O processo, de dimensões sem precedentes na história da criminalidade em Macau, culminou uma fase particularmente intensa da luta da polícia contra o crime. Porém, em si próprio está longe de assinalar vitória decisiva na guerra. Fontes policiais afirmam possuir já provas suficientes para sustentar as acusações e dizem continuar através das diligências em curso a carrear novos elementos. Tudo isso será concluído nos prazos definidos por lei, em casos de réus presos, com a entrega ao tribunal do resultado de uma instrução que todos prevêem longa. Caberá então aos juízes aquilatar do peso das provas. O rigor da sentença judicial ditará à polícia a graduação da vitória. Independen-temente da decisão dos tribunais, pode dizer-se desde já que o crime organizado em Macau sofreu, pela primeira vez, um golpe profundo. No entanto, não temos a ilusão de vir, seja quando for, a eliminar as seitas, afirma um investigador da PJ que, tal como a maioria dos seus pares, não acredita em vitórias definitivas. Para esta fonte a campanha terminará quando vier a reforma e outro assumir o seu posto. A guerra é interminável, diz, mas dessa constatação fica ausente qualquer nota de pessimismo. É que, segundo ele, se a eliminação do crime não é possível, bem ao alcance da polícia está, porém, a capacidade de fazer inverter um inusitado ciclo de violência que extravasou dos domínios da polícia para os da política, teve efeitos na opinião pública local e internacional e concitou as atenções da comunicação social de meio mundo em Macau, durante mais de dois anos.
* Jornalista
1 Instituição privada de socorro mútuo, fundada em 1872, gere desde então o Hospital Kiang Wu.
2 Observações de Álvaro de Melo Machado, governador de Macau de 1911 a 1912, na sua obra Coisas de Macau.
3 A Polícia Judiciária de Macau foi fundada em 1964 com a categoria de Inspecção. Um inspector e um subinspector começaram por dirigir a instituição, que possuía apenas cerca de três dezenas de funcionários. Mais tarde, ao quadro dirigente foi agregado um lugar de chefe de brigada.

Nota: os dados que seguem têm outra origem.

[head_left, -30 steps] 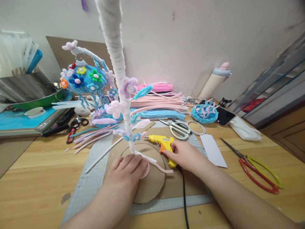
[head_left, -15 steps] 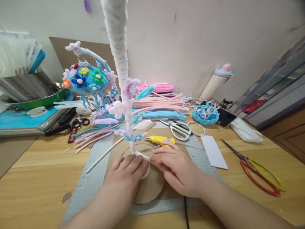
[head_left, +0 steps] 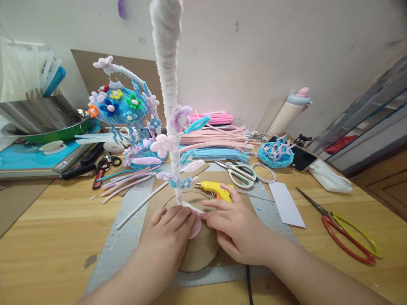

4 Soldado é a designação dada aos elementos sem graduação de uma seita.
5 Na história das tríades a oscilação cíclica entre a unidade e o fraccionamento é uma constante. Em circunstâncias históricas em que as seitas se encontram politicamente motivadas a tendência para a unidade manifesta-se com maior evidência. Nos momentos em que tais motivações desaparecem surge o fraccionamento. Neste âmbito, surgem frequentemente grupos que, embora se reivindiquem de uma seita, prosseguem interesses independentes e muitas vezes até antagónicos. Nesse universo é frequente encontrar a mesma pessoa iniciada em duas ou mais sociedades secretas.